Professional Finance Company (PFC), an accounts receivable management company that aids various organizations—including healthcare providers—is notifying individuals whose information may have been involved in a recent ransomware attack.

On Feb. 26, 2022, PFC detected and stopped a sophisticated ransomware attack, in which an unauthorized third party accessed and disabled some of PFC’s computer systems. PFC immediately engaged third party forensic specialists to assist with securing the network environment and investigating the extent of any unauthorized activity. Federal law enforcement was also notified.

The ongoing investigation determined that an unauthorized third party accessed files containing certain individuals’ personal information during this incident.  PFC notified the respective healthcare providers on May 5, 2022. This incident only impacted data on PFC’s systems. 

PFC found no evidence that personal information has been specifically misused; however, it is possible that the following information could have been accessed by an unauthorized third party: first and last name, address, accounts receivable balance and information regarding payments made to accounts, and, in some cases, date of birth, social security number, and health insurance and medical treatment information.

PFC is mailing letters to potentially involved individuals with detail about the incident and providing resources they can use to help protect their information. PFC is also offering potentially involved individuals access to free credit monitoring and identity theft protection services through Cyberscout, a leading identity protection company.

Individuals should refer to the notice they received in the mail regarding steps they can take to protect themselves. As a precautionary measure, potentially impacted individuals should remain vigilant to protect against fraud and/or identity theft by, among other things, reviewing their financial account statements and monitoring free credit reports.

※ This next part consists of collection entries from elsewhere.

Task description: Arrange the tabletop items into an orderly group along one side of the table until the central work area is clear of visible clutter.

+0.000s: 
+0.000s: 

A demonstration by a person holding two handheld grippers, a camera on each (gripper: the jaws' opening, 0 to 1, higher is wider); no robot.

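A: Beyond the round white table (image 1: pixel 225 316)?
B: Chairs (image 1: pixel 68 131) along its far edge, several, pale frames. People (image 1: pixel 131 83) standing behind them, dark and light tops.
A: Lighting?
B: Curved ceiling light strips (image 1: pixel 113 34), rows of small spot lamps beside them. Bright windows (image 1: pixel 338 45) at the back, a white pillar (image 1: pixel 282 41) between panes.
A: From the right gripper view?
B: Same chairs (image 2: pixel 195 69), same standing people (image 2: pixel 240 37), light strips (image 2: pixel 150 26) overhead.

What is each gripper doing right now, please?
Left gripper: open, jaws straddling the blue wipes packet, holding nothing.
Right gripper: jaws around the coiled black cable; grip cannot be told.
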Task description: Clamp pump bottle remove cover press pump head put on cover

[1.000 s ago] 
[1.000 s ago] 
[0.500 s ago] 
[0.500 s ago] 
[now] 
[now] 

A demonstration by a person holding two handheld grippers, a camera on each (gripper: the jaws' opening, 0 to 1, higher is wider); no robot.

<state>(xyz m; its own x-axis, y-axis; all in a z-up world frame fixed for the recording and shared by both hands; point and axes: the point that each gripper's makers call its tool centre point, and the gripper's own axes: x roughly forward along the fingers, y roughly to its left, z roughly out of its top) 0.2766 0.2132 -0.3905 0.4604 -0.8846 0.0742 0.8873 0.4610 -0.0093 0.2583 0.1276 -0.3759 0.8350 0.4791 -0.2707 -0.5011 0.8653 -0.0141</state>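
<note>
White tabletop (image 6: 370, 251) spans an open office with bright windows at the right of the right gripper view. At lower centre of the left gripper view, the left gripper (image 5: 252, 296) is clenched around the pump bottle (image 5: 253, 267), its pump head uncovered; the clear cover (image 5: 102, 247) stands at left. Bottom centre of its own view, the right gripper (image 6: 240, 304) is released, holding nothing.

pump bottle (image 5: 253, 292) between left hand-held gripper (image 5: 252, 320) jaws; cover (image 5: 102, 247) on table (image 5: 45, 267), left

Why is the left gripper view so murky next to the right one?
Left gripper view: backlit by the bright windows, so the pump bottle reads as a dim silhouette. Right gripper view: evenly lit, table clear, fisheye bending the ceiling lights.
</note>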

If individuals detect any suspicious activity on an account, they should promptly notify the institution or company with which the account is maintained. Individuals should also promptly report any fraudulent activity or any suspected identity theft to proper law enforcement authorities, including the police and their state’s attorney general.

Since the incident, PFC wiped and rebuilt affected systems and has taken steps to bolster its network security. PFC also reviewed and altered its policies, procedures, and network security software relating to the security of systems and servers, as well as how data is stored and managed.